Before we put any workload, we would like to evaluate if it's possible to get 10G for this server.

However, this is what ethtool reports:

aborrero@cloudvirt1009:~ $ sudo ethtool ens3f0
Settings for ens3f0:
	Supported ports: [ TP ]
	Supported link modes:   10baseT/Half 10baseT/Full 
	                        100baseT/Half 100baseT/Full 
	                        1000baseT/Half 1000baseT/Full 
[...]
	Speed: 1000Mb/s
	Duplex: Full
	Port: Twisted Pair
[...]
	Link detected: yes
aborrero@cloudvirt1009:~ $ sudo ethtool ens3f1
Settings for ens3f1:
	Supported ports: [ TP ]
	Supported link modes:   10baseT/Half 10baseT/Full 
	                        100baseT/Half 100baseT/Full 
	                        1000baseT/Half 1000baseT/Full 
[...]
	Speed: 1000Mb/s
	Duplex: Full
	Port: Twisted Pair
[...]
	Link detected: yes

Any advice from DC-ops, @RobH ?

Event Timeline

aborrero triaged this task as High priority.Feb 16 2019, 2:44 PM
aborrero created this task.
Restricted Application added a project: Operations. · View Herald TranscriptFeb 16 2019, 2:44 PM

Steps:

  • Move host to a rack with 10G -- B2, B4 or B7 I believe
  • Enable the 10G nic in the bios (note that we can not do this via mgmt; it will have to be done in the DC)
  • Move/install cables
  • Update switch config
  • Re-image
Andrew renamed this task from cloudvirt1009: evaluate upgrading to 10G to cloudvirt1009: upgrade to 10G.Feb 20 2019, 9:31 PM
RobH reassigned this task from RobH to Cmjohnson.Feb 20 2019, 9:34 PM
RobH moved this task from Backlog to Racking Tasks on the ops-eqiad board.

So yeah earlier we tried to remotely enter bios and enable the 10G nic and failed (it requires crash cart.) So this is ready for Chris to take over and migrate the rack when he has time to do so.

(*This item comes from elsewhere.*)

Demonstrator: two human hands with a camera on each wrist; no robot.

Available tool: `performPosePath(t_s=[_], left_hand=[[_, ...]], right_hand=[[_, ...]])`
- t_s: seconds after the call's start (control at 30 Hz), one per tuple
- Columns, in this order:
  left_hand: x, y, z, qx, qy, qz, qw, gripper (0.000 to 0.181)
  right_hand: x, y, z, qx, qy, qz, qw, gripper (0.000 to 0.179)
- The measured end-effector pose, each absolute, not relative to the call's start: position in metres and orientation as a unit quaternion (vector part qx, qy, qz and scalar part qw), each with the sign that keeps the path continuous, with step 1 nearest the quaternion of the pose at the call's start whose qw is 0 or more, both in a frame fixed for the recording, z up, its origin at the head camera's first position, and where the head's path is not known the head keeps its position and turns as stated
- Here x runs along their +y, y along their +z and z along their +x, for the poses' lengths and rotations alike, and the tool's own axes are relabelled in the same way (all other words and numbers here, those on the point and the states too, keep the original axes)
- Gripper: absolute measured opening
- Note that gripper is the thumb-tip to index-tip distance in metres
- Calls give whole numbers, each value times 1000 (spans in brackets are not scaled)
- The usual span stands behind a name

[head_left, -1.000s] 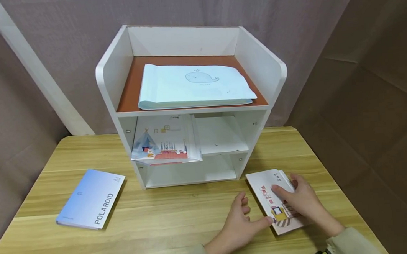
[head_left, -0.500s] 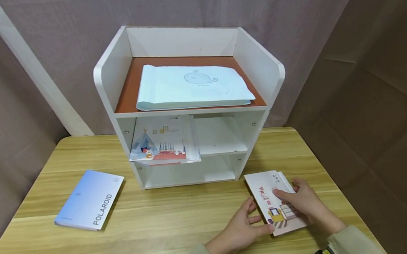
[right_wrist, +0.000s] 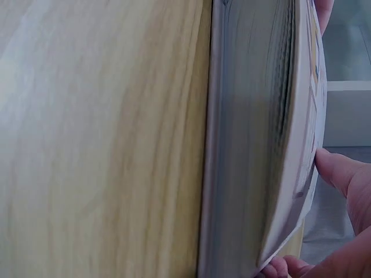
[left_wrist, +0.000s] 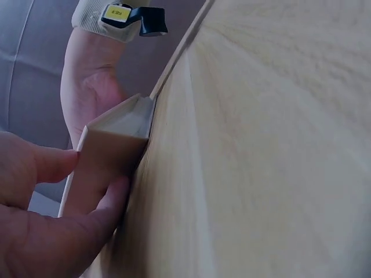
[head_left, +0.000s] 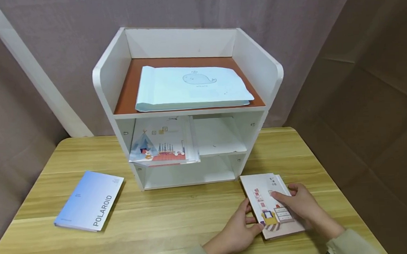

GTirloni removed a subscriber: GTirloni.Mar 21 2019, 9:06 PM
RobH renamed this task from cloudvirt1009: upgrade to 10G to relocate/reimage cloudvirt1009 with 10G interfaces.Apr 4 2019, 5:46 PM
RobH updated the task description. (Show Details)
RobH updated the task description. (Show Details)Apr 4 2019, 5:55 PM
Cmjohnson reassigned this task from Cmjohnson to Andrew.Apr 5 2019, 4:09 PM
Cmjohnson updated the task description. (Show Details)
Cmjohnson added a subscriber: Cmjohnson.

The server is moved and is ready to install

Andrew added a comment.Apr 5 2019, 9:17 PM

I reimaged and built a canary VM -- the hosted VM cannot access any external networks. I haven't investigated this more deeply yet, but the first thing would be to confirm that that port is configured the same as the second port on cloudvirt1015 (since that one works as expected).

RobH reassigned this task from Andrew to Cmjohnson.Apr 5 2019, 10:53 PM

So, per @Andrew's request I've investigated the switch stack software for the secondary 'instance' connections for both cloudvirt1009 via T216324 and cloudvirt1012 via T217346.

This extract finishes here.